These uses have been tested in humans or animals. Safety and effectiveness have not always been proven. Some of these conditions are potentially serious, and should be evaluated by a qualified healthcare provider. GRADE *


A combination therapy that includes ashwagandha has been studied for ADHD. More research on the effects of ashwagandha alone is needed.

C


Ashwagandha has been studied for its possible anti-aging effects. It may help promote physical and mental health, as well as improve resistance to disease. More research is needed in this field.

C


A combination therapy that includes ashwagandha has been studied for anxiety. More research on the effects of ashwagandha alone is needed.

C


A combination therapy that includes ashwagandha has been studied for cerebellar ataxia, a condition in which there is nerve damage in the part of the brain that controls muscle movement. More research on the potential effects of ashwagandha alone is needed.

C


Ashwagandha has been studied for use in diabetes with some evidence of benefit. More high-quality studies are needed.

C


Ashwagandha has been studied for drug addiction.
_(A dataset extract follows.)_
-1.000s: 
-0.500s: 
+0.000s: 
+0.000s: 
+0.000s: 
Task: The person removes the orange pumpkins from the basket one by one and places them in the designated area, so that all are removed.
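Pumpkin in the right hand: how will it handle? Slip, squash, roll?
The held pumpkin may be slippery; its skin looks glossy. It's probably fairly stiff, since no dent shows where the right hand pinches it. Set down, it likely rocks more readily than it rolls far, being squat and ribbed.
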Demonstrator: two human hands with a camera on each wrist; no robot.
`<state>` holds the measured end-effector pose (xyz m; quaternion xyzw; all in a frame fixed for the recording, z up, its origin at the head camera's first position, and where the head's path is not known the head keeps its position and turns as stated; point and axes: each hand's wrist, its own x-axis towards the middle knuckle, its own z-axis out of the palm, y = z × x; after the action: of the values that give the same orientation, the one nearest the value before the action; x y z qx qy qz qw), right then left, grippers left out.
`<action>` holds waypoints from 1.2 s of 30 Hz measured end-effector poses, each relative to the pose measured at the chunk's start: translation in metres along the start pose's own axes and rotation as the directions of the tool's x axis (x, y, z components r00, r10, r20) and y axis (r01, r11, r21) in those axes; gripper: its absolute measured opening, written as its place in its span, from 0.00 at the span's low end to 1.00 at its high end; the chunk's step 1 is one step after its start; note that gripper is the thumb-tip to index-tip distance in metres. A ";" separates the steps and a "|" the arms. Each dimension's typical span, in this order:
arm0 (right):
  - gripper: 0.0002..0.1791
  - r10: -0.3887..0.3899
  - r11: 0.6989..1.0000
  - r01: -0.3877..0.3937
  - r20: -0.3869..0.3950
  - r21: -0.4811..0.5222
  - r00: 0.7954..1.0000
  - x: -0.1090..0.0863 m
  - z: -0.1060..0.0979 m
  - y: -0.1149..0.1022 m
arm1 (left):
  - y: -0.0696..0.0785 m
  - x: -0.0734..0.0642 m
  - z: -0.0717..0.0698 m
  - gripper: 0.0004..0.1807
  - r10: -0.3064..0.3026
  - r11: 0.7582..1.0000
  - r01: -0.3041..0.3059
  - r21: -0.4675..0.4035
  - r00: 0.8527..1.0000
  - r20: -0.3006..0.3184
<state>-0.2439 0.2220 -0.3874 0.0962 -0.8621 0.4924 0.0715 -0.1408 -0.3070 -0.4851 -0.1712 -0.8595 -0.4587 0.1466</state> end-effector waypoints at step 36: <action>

More research is needed in this area.

C


Ashwagandha may increase body weight and protein levels in children. More research is needed before a firm conclusion may be made.

C


Ashwagandha may lower cholesterol levels. More evidence is needed in this area before firm conclusions can be made.

C


Ashwagandha has been studied for immune function as part of a combination therapy. More research is needed on the use of ashwagandha alone.

C


Ashwagandha has been studied for the improvement of urine flow with some evidence of benefit. More high-quality studies are needed.

C


Ashwagandha has traditionally been used to improve sex drive. One study looked at its effects on semen quality with some evidence of benefit. More study is needed.

C


Ashwagandha has been studied for the treatment of osteoarthritis. It may have anti-inflammatory benefits. More research is needed in this area.

C


A combination therapy that includes ashwagandha has been studied for Parkinson's disease. However, evidence is currently lacking in support of this use.

C
* Key to grades

A: Strong scientific evidence for this use
B: Good scientific evidence for this use
C: Unclear scientific evidence for this use
D: Fair scientific evidence for this use (it may not work)
F: Strong scientific evidence against this use (it likley does not work)


Tradition / Theory

The below uses are based on tradition, scientific theories, or limited research. They often have not been thoroughly tested in humans, and safety and effectiveness have not always been proven. Some of these conditions are potentially serious, and should be evaluated by a qualified healthcare provider. There may be other proposed uses that are not listed below.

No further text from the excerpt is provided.